## PROMPT
When you reach the line in the data below that contains "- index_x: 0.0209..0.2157", please start repeating lines exactly, and stop after the line that contains "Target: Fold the", repeating nothing else.

## DATA SECTION
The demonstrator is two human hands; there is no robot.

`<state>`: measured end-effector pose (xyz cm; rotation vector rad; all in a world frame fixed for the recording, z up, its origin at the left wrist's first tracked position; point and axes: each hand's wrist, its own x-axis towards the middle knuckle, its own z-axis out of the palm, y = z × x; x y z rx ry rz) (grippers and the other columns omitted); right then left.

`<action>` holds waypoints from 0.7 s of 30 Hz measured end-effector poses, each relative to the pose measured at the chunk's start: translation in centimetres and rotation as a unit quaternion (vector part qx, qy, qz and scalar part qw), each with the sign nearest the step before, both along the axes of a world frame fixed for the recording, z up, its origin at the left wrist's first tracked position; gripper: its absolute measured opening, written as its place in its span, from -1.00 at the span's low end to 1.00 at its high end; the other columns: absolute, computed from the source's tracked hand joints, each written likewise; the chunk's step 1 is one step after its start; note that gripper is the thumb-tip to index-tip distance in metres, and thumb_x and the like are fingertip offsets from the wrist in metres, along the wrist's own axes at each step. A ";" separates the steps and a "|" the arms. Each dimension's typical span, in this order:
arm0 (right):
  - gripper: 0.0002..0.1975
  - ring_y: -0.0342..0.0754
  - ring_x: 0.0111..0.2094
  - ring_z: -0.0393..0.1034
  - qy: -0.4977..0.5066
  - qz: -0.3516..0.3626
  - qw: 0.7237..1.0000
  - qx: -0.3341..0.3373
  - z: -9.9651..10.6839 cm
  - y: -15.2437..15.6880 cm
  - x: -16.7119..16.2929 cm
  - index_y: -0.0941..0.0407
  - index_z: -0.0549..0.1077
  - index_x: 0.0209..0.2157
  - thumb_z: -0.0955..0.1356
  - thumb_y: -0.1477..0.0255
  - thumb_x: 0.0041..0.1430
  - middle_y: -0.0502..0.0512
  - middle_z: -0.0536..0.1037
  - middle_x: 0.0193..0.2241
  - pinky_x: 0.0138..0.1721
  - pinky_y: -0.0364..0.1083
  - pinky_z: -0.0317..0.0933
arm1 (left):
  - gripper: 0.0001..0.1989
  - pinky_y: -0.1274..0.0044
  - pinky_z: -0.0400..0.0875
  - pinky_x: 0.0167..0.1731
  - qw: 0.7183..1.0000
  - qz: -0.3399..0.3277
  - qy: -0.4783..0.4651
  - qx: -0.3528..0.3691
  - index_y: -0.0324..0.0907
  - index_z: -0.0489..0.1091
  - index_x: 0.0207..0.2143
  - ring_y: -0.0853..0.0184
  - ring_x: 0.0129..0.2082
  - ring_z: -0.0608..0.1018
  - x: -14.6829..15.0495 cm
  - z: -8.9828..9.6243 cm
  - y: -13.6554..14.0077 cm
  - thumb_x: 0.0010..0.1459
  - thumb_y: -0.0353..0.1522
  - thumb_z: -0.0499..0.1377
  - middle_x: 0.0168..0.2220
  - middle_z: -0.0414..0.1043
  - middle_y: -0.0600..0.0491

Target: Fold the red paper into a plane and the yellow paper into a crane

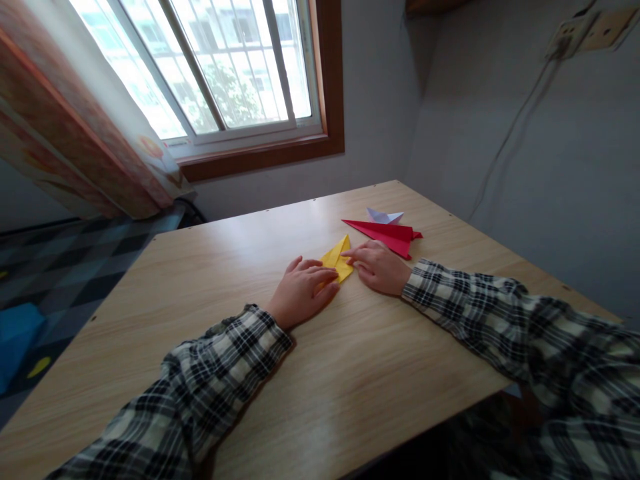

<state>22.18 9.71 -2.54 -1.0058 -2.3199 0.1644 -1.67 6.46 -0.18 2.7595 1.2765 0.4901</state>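
Observation:
A folded piece of yellow paper (342, 261) lies on the wooden table, with a pointed corner toward the window and fold lines across it. My left hand (306, 290) rests palm down over its left and near edge, fingers stretched out flat. From the other side my right hand (381, 267) touches the paper's right edge with an outstretched index finger, while its other fingers are loosely bent. Just beyond the right hand sits a red folded paper plane (387, 235). Behind that is a white folded paper boat (384, 217), partly hidden by the plane.
The light wooden table (225, 260) has a far edge near the wall and window (225, 73). A curtain (65, 100) hangs at the left. On the right wall, a cable (515, 127) runs down from a socket (567, 39). A blue object (17, 337) lies lower left on checked cloth.

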 end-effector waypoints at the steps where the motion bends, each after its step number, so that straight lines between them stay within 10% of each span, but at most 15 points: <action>1: -0.55 0.10 -0.06 0.38 -0.001 -0.002 1.000 0.000 0.0 0.0 0.0 0.18 0.47 0.09 0.30 0.61 0.16 0.17 0.64 -0.17 0.06 0.09 0.22 | -0.67 0.10 0.04 0.29 1.000 0.000 0.003 0.004 0.00 0.51 -0.02 0.16 0.11 0.47 0.0 0.0 -0.1 0.34 -0.13 0.05 0.00 0.58 0.07; 21: -0.73 0.00 -0.25 0.42 0.022 0.118 0.992 0.046 0.2 -0.5 -0.2 0.11 0.55 -0.07 0.31 0.50 0.24 0.10 0.63 -0.31 -0.11 0.02 0.22 | -0.77 0.17 0.21 0.17 0.997 -0.016 -0.002 0.082 -0.10 0.54 -0.19 0.15 -0.02 0.55 -0.4 -0.6 0.7 0.19 -0.17 0.30 -0.17 0.63 0.02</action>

## RESULT OF THE EXERCISE
  - index_x: 0.0209..0.2157
  - thumb_z: -0.0955..0.1356
  - thumb_y: -0.1477..0.0255
  - thumb_x: 0.0041..0.1430
  - middle_y: -0.0502..0.0512
  - middle_z: -0.0536..0.1037
  - middle_x: 0.0193..0.2241
  - pinky_x: 0.0138..0.1721
  - pinky_y: -0.0364..0.1083
  - pinky_z: -0.0317..0.0933
arm1 (left):
  - gripper: 0.0001..0.1989
  - pinky_y: -0.1274..0.0044
  - pinky_z: -0.0400..0.0875
  - pinky_x: 0.0167..0.1731
  - qw: 0.7183..1.0000
  - qz: -0.3399..0.3277
  - qy: -0.4783..0.4651
  - qx: -0.3528..0.3691
  - index_y: -0.0324..0.0907
  - index_z: -0.0489..0.1091
  - index_x: 0.0207..0.2143
  - ring_y: -0.0853..0.0184
  - ring_x: 0.0129..0.2082
  - ring_z: -0.0608..0.1018
  - x: -14.6829..15.0495 cm
  - z: -8.9828..9.6243 cm
  - y: -13.6554..14.0077 cm
  - thumb_x: 0.0010..0.1459
  - thumb_y: -0.0353..0.1522
  - thumb_z: -0.0499..0.1377
  - middle_x: 0.0168..0.2220
  - middle_z: -0.0414..0.1043
  - middle_y: -0.0600..0.0491

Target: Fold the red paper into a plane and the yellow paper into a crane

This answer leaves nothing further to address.